At the same time, he argues people should avoid relying on SMS messages or voice calls to handle one-time passcodes (OTPs) because phone-based protocols are fundamentally insecure.

“These mechanisms are based on public switched telephone networks (PSTN), and I believe they’re the least secure of the MFA methods available today,” said Weinert. “That gap will only widen as MFA adoption increases attackers’ interest in breaking these methods and purpose-built authenticators extend their security and usability advantages.”

Hacking techniques like SIM swapping – where a miscreant calls a mobile carrier posing as a customer to request the customer’s number be ported to a different SIM card in the attacker’s possession – and more sophisticated network attacks like SS7 interception have demonstrated the security shortcomings of public phone networks and the companies running them.

Computer scientists from Princeton University examined SIM swapping in a research study [PDF] earlier this year and their results support Weinert’s claims.
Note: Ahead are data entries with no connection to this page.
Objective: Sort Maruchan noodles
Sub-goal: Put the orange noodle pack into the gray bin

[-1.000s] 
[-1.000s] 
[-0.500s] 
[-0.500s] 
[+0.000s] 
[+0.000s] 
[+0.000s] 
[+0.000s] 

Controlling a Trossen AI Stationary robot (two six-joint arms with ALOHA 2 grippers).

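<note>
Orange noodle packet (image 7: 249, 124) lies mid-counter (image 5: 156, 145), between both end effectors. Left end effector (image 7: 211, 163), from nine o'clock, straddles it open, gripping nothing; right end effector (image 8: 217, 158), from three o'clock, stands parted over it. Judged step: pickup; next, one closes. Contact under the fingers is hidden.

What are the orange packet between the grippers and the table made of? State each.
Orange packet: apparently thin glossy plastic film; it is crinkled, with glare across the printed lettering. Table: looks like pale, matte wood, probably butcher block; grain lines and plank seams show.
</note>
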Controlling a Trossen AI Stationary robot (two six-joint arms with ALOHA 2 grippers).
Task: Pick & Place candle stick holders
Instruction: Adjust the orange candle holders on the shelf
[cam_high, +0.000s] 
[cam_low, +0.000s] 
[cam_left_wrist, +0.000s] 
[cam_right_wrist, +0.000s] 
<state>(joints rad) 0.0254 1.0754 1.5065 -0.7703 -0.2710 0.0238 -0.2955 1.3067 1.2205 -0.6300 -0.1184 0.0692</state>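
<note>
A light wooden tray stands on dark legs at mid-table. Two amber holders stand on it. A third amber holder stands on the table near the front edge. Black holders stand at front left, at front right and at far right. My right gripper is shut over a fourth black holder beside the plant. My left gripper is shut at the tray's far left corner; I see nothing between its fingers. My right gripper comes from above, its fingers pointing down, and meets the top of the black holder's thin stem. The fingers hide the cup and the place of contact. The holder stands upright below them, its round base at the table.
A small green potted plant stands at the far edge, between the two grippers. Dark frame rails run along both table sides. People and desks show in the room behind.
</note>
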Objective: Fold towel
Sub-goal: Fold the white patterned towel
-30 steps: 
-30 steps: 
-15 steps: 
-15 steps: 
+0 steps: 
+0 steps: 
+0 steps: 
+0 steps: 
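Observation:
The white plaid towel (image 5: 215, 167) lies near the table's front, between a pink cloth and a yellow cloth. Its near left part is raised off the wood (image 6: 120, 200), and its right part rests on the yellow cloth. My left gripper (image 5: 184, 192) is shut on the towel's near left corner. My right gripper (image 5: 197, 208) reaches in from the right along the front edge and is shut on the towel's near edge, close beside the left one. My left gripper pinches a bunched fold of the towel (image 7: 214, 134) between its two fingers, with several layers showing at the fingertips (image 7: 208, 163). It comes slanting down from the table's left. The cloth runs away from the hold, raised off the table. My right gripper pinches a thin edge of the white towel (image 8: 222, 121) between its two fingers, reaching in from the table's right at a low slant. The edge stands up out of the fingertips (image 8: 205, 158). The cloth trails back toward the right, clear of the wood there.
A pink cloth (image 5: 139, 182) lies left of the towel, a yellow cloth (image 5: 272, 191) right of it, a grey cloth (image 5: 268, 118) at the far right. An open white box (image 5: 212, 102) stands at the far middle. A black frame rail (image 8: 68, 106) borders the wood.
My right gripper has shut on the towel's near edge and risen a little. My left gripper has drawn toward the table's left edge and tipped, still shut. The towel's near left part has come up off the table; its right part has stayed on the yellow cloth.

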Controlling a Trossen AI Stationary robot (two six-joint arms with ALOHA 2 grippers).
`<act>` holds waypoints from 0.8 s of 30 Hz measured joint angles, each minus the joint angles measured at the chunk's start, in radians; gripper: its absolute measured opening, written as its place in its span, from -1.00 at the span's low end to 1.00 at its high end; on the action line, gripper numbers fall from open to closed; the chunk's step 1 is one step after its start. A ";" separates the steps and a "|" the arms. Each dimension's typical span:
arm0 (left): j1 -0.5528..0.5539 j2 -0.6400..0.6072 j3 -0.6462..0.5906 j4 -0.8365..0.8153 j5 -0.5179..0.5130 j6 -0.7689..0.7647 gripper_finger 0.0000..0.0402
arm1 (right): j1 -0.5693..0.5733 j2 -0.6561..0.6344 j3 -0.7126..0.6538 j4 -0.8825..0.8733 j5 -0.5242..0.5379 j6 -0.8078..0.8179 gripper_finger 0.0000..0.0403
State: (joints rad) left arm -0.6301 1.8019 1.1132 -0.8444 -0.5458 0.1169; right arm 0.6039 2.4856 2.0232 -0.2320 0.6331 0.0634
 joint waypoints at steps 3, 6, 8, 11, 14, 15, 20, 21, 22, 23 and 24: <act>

They tested AT&T, T-Mobile, Tracfone, US Mobile, and Verizon Wireless and found “all 5 carriers used insecure authentication challenges that could easily be subverted by attackers.”

They also looked at 140 online services that used phone-based authentication to see whether they resisted SIM swapping attacks. And they found 17 had authentication policies that allowed an attacker to hijack an account with a SIM swap.

In September, security firm Check Point Research published a report describing various espionage campaigns, including the discovery of malware that sets up an Android backdoor to steal two-factor authentication codes from SMS messages.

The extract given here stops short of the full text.